We initiated the position in ASYS at its $2.78 closing price on March 5, 2009 (see our initial post here). At $2.78, the company had a market capitalization of $25.3M. We estimated the liquidation value to be almost 60% higher at $40M or $4.40 per share. ASYS was trading at a little under two-thirds of our estimate of its value in liquidation, but, unusually, had continued to generate positive operating cash flow and earnings in a difficult operating environment. Management seemed to have recognized that the stock was too cheap, and authorized a $4M stock buy-back. Our only criticism was that the buy-back could have been bigger.
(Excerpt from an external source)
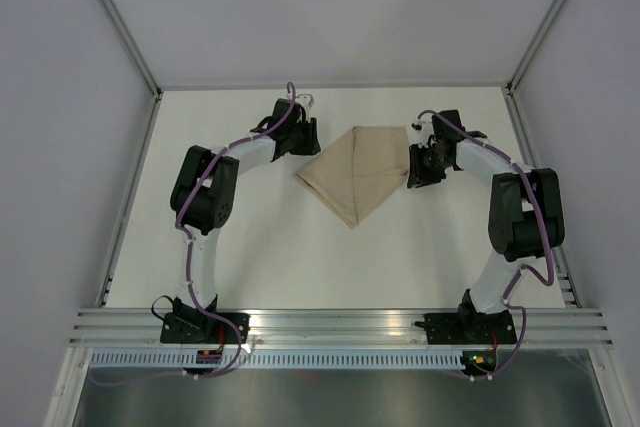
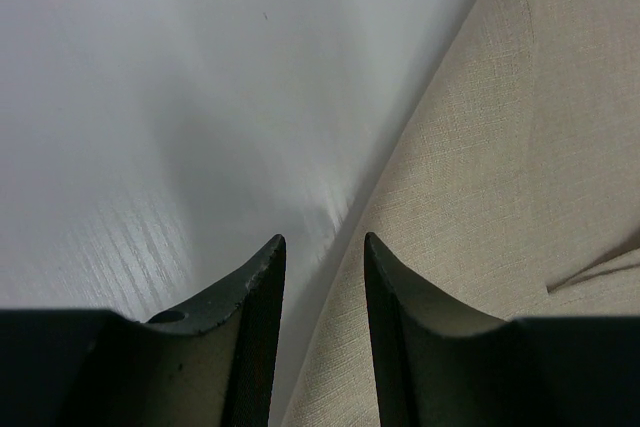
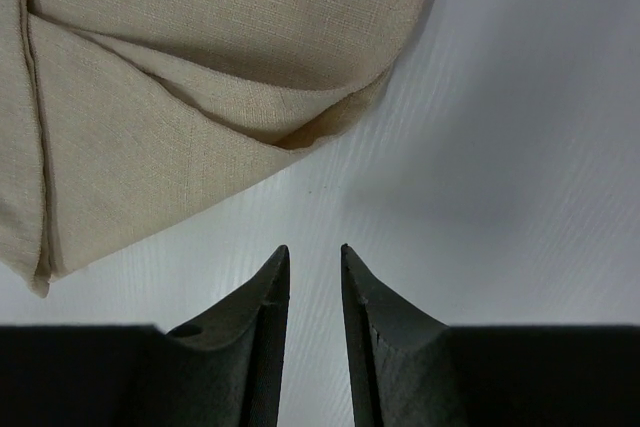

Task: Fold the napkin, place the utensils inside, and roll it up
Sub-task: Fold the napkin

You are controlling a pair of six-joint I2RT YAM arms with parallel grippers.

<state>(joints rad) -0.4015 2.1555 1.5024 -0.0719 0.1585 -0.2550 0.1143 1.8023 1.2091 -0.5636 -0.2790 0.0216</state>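
Beige napkin (image 1: 355,175) lay folded into a triangle on the white desk (image 1: 260,257), between the two arms. Left tool (image 2: 322,242) stood at its edge, jaws narrowly apart and empty. Right tool (image 3: 315,252) stood just beside its corner, likewise narrow and empty.

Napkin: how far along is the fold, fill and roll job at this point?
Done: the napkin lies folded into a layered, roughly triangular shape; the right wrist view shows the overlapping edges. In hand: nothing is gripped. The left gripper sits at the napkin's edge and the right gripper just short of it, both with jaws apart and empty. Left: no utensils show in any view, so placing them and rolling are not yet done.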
A private investor, Mr. Richard L. Scott, had disclosed a 7.0% holding in July last year. Mr Scott continued to purchase stock, and, as of February 17 this year, held 9.1% of ASYS’s outstanding stock. We don’t know anything about Mr. Scott, but we liked seeing a large stockholder increasing his stake when the stock price dropped. For those reasons, we thought ASYS represented very good value at a discount to its liquidation value and that’s why we added it to the Greenbackd Portfolio.

[Full Disclosure:  We have a holding in ASYS. This is neither a recommendation to buy or sell any securities. All information provided believed to be reliable and presented for information purposes only. Do your own research before investing in any security.]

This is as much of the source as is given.